CarmenSanDiego It is all very well to try and explain or reason with a child who is capable of that but when you have a three year old with limited speech and understanding or who repeats back at you what you have just said without understanding it and is just not capable of undeerstanding a conversation or longer term consequenses the naughty step by any name is the best way to control what COULD be dangerous behaviour.
My son is always trying to jump off the top of the stairs do I let him? explain to him for the hundreth time that he could seriously hurt himself or do I punish him in the only way he understands and at the same time have a minute or two to catch my breath before getting upset that yes at nearly 4 he still doesnt get it.
I am the only person I know who has danger stickers on the front door stairs fridge etc because he just cant seem to get he cant touch them!

cory · 14/03/2010 14:40

I am not a great fan of punishments, but I have to admit that if I talked to dd of consequences during her difficult years, her response was always some variation of, "well, I don't care, I hate you, I want you to get upset, it doesn't matter if you don't love me because I don't love you". Not because dd was a psychopath with attachment issues, simply because she was a headstrong child who used to get very, very angry.
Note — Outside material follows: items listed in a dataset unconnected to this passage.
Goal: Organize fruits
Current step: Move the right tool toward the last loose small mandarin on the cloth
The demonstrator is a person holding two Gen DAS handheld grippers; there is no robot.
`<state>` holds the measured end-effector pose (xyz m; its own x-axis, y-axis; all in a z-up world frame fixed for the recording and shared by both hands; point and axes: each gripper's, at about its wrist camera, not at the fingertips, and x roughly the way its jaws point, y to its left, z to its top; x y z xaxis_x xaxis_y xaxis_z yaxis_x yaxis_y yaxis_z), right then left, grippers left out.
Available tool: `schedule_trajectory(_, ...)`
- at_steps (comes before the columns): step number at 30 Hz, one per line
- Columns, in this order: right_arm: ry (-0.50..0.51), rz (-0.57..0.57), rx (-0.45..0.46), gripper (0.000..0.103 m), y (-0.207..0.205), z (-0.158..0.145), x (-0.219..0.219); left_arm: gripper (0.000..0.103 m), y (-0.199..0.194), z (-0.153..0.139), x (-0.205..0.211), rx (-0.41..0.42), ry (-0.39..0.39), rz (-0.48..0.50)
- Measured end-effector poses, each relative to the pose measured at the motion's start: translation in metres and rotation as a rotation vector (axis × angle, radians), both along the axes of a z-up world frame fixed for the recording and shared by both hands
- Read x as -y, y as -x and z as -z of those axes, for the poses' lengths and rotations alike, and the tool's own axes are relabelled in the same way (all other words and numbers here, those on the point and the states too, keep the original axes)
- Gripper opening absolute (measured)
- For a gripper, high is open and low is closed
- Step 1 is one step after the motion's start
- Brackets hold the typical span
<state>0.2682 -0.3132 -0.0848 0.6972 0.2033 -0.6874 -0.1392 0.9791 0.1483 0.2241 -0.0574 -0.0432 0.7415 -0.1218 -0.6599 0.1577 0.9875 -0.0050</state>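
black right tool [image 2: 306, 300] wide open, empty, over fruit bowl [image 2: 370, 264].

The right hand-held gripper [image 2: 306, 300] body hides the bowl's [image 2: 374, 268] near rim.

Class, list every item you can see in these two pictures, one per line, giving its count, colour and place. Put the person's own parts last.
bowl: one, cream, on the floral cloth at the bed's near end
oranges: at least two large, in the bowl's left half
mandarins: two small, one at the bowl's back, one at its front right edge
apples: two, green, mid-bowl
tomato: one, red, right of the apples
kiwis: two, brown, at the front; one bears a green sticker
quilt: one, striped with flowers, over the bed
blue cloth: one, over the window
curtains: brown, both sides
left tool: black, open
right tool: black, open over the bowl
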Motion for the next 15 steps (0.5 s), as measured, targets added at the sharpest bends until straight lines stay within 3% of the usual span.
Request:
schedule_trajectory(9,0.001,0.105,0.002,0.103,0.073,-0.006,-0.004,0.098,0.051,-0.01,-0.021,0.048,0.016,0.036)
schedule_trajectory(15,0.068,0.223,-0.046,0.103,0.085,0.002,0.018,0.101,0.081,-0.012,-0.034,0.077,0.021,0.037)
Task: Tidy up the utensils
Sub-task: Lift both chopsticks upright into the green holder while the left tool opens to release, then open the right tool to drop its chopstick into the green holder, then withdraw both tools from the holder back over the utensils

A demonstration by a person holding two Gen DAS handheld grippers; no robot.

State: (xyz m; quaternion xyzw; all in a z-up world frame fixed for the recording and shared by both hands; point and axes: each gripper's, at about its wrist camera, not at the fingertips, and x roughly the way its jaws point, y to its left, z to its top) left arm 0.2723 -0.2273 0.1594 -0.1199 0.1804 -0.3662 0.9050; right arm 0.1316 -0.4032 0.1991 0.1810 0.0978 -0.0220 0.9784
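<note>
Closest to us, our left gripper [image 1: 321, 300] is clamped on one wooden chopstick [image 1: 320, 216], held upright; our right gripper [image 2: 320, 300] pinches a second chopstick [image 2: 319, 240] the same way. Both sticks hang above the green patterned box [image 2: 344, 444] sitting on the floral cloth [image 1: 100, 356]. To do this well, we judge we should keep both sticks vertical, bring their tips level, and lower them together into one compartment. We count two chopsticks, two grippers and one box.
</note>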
When somebody is almost strangling themselves in the effort to get at you and sink their teeth into you, it is hardly the moment to say, "well if you behave like this, people are going to feel less positively towards you". Well yeah, that was kind of the aim of the exercise.

I found time out did help, as EggyAllen says, to reset her mind. Punishments, as in withdrawing privileges, only worked rarely, and behaviour charts not at all. Children are all different, I suppose. But to us, what worked was put a stop to undesirable behaviour instantly and then move on.